Elegía por un ángel caído






Morí a finales de marzo,
en mi cruz,
cuando escribí un cuento para celebrarlo.
Mi padre había muerto también con el invierno.
Mi padre moría cada invierno.
Como tú.
"Tres Personas distintas
y un solo dios verdadero".
Mi madre sin saberlo había lamentado
la muerte de los dos,
virgen frustrada,
mientras yo le consolaba el ánimo
con mis proyectos editoriales futuros
y pensaba: "¿mueren los ángeles
como los hijos de los dioses?"
"No, porque ellos son etéreos
y perviven a las más pérfidas traiciones".
Y volvía a escribir con menos ganas,
pero seguro de mi habilidosa vocación.
Era ya consciente de estar en la recta final
hacia la inmortalidad como premio a mis múltiples sacrificios
cuando recibí tu mensaje desde el cielo
y me explotó en las manos
tu prosa ingenua, veloz, lírica, vertiginosa.
Yo no podía dar tanto.
Morir aquí como un hombre.
Femenina e imperfecta, esa fuerza me humillaba.
Como mi propia madre.
Me puse triste; lloré.
Me vendé los dedos lastimados.
Últimamente siempre llovía.
Te sentía menos cada día,
sólo a través de los libros de los otros,
de la mirada de cualquier desconocida.
Por última vez
lloré en tu entierro improvisado.
Sobre mis papeles
cavé mi propia tumba.
Intentaba recordar aquella foto
en que a través de una ventana
elevada en forma de paloma
mirabas a la lejanía:
"espíritu sin nombre, indefinible esencia".
Veía a mi padre.
Te habías muerto igual que él y sin remedio.

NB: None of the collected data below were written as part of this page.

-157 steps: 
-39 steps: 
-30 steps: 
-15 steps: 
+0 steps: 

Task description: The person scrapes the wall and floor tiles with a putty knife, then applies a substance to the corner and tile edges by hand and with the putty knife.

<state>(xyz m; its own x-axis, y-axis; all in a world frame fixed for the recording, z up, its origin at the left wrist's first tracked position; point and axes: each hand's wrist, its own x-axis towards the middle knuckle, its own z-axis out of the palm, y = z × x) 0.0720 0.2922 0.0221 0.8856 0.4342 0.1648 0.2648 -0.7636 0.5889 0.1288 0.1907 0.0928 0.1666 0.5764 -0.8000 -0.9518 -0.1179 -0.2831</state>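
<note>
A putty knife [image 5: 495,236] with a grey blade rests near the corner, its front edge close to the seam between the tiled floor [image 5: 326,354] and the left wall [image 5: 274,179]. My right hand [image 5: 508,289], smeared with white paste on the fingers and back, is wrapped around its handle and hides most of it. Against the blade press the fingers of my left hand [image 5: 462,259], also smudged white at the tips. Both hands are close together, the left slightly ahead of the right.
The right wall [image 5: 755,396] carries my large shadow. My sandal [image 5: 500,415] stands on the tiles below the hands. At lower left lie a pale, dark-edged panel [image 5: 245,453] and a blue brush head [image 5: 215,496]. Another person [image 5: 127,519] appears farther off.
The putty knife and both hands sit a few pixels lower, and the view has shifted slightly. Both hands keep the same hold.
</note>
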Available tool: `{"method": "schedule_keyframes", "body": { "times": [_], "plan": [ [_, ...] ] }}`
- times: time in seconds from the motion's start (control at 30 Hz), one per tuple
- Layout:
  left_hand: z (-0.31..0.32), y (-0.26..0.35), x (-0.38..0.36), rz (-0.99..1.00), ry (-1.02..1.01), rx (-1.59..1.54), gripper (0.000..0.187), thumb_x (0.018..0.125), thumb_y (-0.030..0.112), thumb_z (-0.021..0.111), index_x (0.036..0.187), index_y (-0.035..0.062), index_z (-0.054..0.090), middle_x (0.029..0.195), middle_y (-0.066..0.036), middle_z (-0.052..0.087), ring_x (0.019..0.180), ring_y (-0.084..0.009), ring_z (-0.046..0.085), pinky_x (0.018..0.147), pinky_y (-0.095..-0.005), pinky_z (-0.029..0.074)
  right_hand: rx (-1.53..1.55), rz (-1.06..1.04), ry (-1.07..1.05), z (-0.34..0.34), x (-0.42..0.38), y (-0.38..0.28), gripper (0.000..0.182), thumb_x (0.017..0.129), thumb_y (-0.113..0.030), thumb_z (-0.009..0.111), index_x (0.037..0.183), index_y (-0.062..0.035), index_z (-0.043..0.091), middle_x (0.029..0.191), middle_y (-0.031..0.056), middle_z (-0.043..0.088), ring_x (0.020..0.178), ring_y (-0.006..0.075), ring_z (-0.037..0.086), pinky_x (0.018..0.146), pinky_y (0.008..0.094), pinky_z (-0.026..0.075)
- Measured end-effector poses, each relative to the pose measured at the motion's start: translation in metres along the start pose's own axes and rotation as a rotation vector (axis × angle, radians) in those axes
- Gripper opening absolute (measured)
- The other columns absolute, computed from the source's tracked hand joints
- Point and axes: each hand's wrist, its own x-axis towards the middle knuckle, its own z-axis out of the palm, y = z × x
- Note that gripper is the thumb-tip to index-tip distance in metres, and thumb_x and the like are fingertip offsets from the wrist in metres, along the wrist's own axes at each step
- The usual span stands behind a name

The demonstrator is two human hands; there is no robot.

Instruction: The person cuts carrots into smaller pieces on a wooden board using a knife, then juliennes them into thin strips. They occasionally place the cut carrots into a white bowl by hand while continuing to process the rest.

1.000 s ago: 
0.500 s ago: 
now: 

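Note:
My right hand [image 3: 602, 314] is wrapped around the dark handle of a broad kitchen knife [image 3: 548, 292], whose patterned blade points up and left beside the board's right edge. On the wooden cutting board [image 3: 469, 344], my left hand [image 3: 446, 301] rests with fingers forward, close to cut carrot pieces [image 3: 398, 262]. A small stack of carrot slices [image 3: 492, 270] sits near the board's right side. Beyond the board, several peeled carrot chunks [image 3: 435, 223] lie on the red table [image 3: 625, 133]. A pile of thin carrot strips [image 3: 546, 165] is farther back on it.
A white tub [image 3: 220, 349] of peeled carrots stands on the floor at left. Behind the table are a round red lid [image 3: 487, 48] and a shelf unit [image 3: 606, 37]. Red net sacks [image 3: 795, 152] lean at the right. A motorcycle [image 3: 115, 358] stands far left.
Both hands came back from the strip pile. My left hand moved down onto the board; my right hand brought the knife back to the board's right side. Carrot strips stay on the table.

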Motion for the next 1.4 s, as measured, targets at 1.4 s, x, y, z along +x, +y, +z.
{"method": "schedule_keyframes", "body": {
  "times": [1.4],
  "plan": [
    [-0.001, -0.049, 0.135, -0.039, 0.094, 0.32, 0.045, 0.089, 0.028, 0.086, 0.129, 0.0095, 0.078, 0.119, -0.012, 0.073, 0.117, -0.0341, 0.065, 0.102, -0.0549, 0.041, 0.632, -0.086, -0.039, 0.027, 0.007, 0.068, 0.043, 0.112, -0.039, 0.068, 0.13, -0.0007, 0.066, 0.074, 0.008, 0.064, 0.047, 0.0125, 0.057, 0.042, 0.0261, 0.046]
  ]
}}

O quizá él te había llevado consigo en su despedida
al mundo de las sombras o de los sueños literarios
como castigo a mi desliz travieso
o más probablemente
en un arranque de celos o de pasión inaudita
que una vez más ponía de relieve su omnipotencia
al haberse apropiado de lo único realmente mío.
Sólo un muñeco.
Pero no pude llorar más de rabia o de tristeza:
mi padre, o mi propia inconsciencia, o la exigencia
del olvido, me habían secado los ojos
y un poco la osadía y un cerebro
más muerto que mi padre muerto.
Dice mi madre que aún lo ve paseando por la casa
en cortos permisos pedidos al paraíso,
dice mi madre que aún lo ve
y en cambio a mí ya no me podrá ver nadie
más que otra,
 protegido
 dentro de un gran sobre blanco
con las letras semiborradas por la lluvia
que empapa el velo desgarrado de los templos,
cada año otra.
"En tus manos pongo mi espíritu,
Padre", ¿Padre?, padre...
Por otro lado huelga decir
que mi mujer ha vuelto a empezar a endulzarme la vida.
Lo descubrí el instante fatídico en que ignoré
esa necesidad vital,
digo mortal,
de revisitar tu sonrisa.
Simultáneamente había adivinado
lo cerca que estaba mi lucidez intelectual
de la demencia senil de un pobre diablo.
Fue entonces cuando dolido espeté a mi madre:
¡"Tú no puedes ser mi madre
si no eres la Virgen María!"
Después contemplaría por largo rato mis dedos chamuscados
sentado en la mesa de trabajo de mi padre.
Confiaría en resucitar al tercer día.
Y antes de desmoronarme como un montón de piedras
 escribiría en mi epitafio rencoroso:
"¿Por qué me has abandonado?"


Silvia Rins, Apología de las sombras, Devenir, Madrid, 2016.